◆ **Assigned task**
Your answer should be one number: how many lines of the records hold the string "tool".

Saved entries
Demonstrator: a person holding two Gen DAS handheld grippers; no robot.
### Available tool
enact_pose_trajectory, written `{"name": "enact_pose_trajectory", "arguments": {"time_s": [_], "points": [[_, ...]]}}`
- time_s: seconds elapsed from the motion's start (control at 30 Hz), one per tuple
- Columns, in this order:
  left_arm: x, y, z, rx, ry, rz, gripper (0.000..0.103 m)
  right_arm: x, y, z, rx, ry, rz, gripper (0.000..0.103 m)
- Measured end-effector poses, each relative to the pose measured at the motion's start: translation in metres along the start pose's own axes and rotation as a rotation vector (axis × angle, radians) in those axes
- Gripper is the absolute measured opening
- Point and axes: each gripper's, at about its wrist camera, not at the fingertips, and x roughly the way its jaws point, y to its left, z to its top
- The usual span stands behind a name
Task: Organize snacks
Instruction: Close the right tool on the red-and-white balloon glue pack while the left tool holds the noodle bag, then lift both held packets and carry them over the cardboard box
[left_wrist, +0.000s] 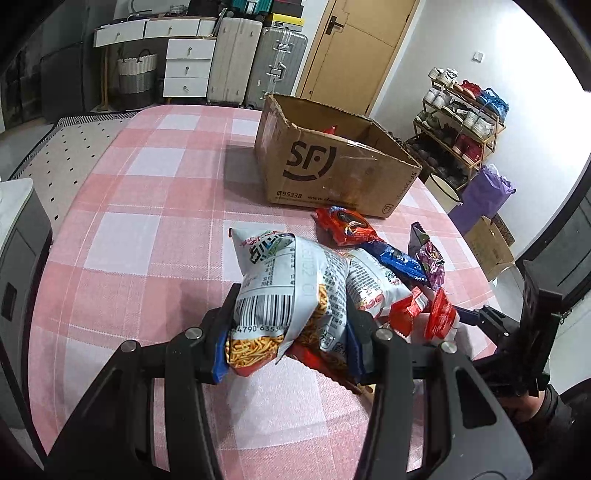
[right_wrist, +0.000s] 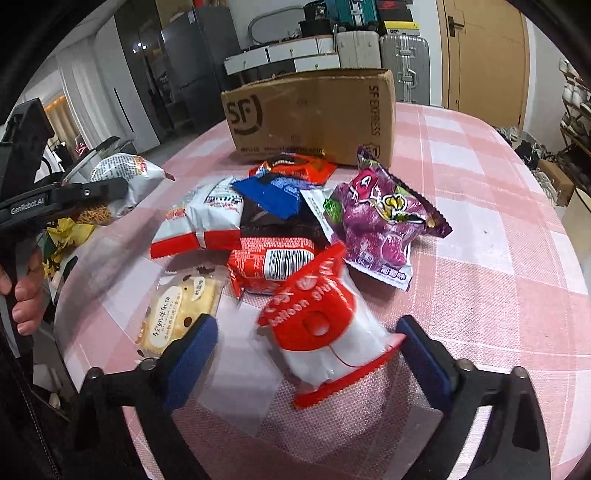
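Note:
My left gripper (left_wrist: 286, 332) is shut on a white bag of noodle-stick snacks (left_wrist: 288, 284) and holds it above the pink checked table (left_wrist: 147, 229). It also shows at the left of the right wrist view (right_wrist: 122, 181). My right gripper (right_wrist: 308, 343) is open, its blue pads on either side of a red and white balloon-glue pack (right_wrist: 325, 321) that lies on the table. A pile of snack packs lies beyond: a purple bag (right_wrist: 384, 221), a red barcode pack (right_wrist: 273, 266), a white and red bag (right_wrist: 207, 221), a blue pack (right_wrist: 269, 195). An open SF cardboard box (left_wrist: 332, 162) stands behind.
A cream biscuit pack (right_wrist: 177, 310) lies beside my right gripper's left finger. A red pack (left_wrist: 345, 225) lies in front of the box. Suitcases (left_wrist: 258, 62), drawers and a shoe rack (left_wrist: 458, 122) stand beyond the table's far edge.

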Motion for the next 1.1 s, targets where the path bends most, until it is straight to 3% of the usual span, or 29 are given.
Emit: {"name": "enact_pose_trajectory", "arguments": {"time_s": [0.17, 0.3, 1.1], "points": [[-0.007, 0.004, -0.004, -0.015, -0.007, 0.000, 0.045, -0.001, 0.001, -0.001, 0.001, -0.001, -0.025, 0.076], [-0.014, 0.006, -0.007, -0.019, -0.017, -0.002, 0.045, -0.003, 0.000, -0.003, 0.000, -0.006, -0.039, 0.060], [-0.052, -0.017, -0.014, 0.036, -0.060, -0.037, 0.045, -0.071, 0.006, 0.008, 0.047, -0.160, 0.034, 0.057]]}}
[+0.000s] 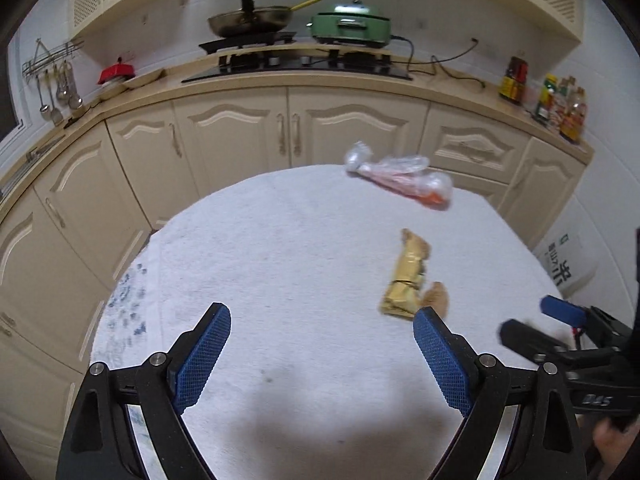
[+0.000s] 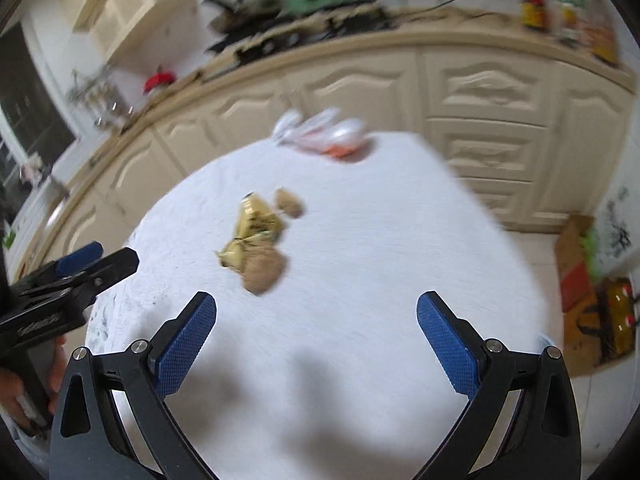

◆ **Solution to the problem**
2